Gradient Boosting#
Boosting algorithms play a crucial role in dealing with bias variance trade-off. Unlike bagging algorithms, which only controls for high variance in a model, boosting controls both the aspects (bias and variance), and is considered to be more effective.
Boosting is a sequential technique which works on the principle of ensemble. It combines a set of weak learners and delivers improved prediction accuracy. At any instant \(t\), the model outcomes are weighed based on the outcomes of previous instant \(t-1\). The outcomes predicted correctly are given a lower weight and the ones miss-classified are weighted higher. This technique is followed for a classification problem while a similar technique is used for regression.

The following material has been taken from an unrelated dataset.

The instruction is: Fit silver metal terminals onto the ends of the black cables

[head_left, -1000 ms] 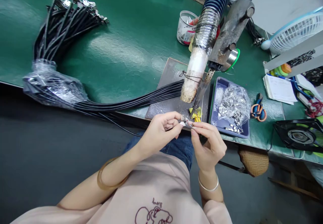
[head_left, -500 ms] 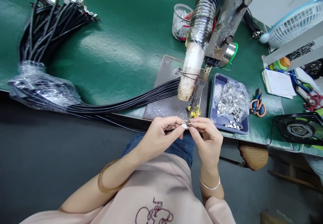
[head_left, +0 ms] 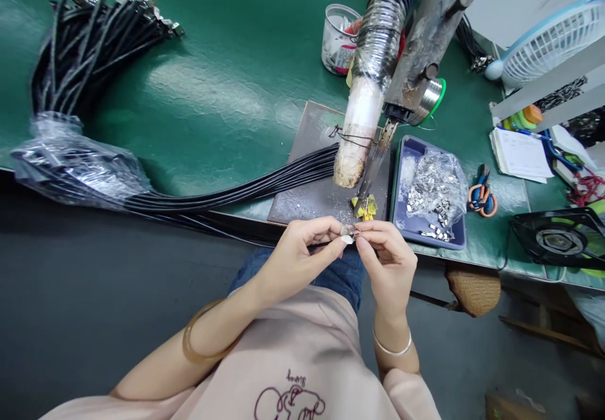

Function to train a model with GB and hyperparameter search#
The following function does the following:
Defines a list of hyperparameters to try, i.e. defines an hyperparameter grid.
Runs a grid search or a random search depending on the given input.
Return an object representing the best model found.
def train_gradient_boosting(x_train, y_train, search_type):
"""Train Gradient Boosting model with hyperparameter tuning.
ARGUMENTS:
x_train : train set variables
y_train : train set targets
search_type : random or grid
RETURNS:
best model
"""
# Loss function to be optimized
loss = ['squared_error', 'absolute_error', 'huber']
# Learning rate
learning_rate = [0.1, 0.05, 0.01, 0.5]
# Number of trees used in the boosting process
n_estimators = [100, 50, 200, 500, 1000]
# The fraction of samples to be used for fitting the individual base learners
subsample = [1.0, 0.8]
# Maximum depth of each tree
max_depth = [3, 2, 5, 10]
# Minimum number of samples per leaf
min_samples_leaf = [1, 2, 4, 8]
# Minimum number of samples to split a node
min_samples_split = [2, 4, 10, 20, 50]
# Maximum number of features to consider for making splits
max_features = [None, 0.2, 0.3, 0.4, 'sqrt', 'log2']
# max_features = ['auto', 8, 10, 12, 14, 16]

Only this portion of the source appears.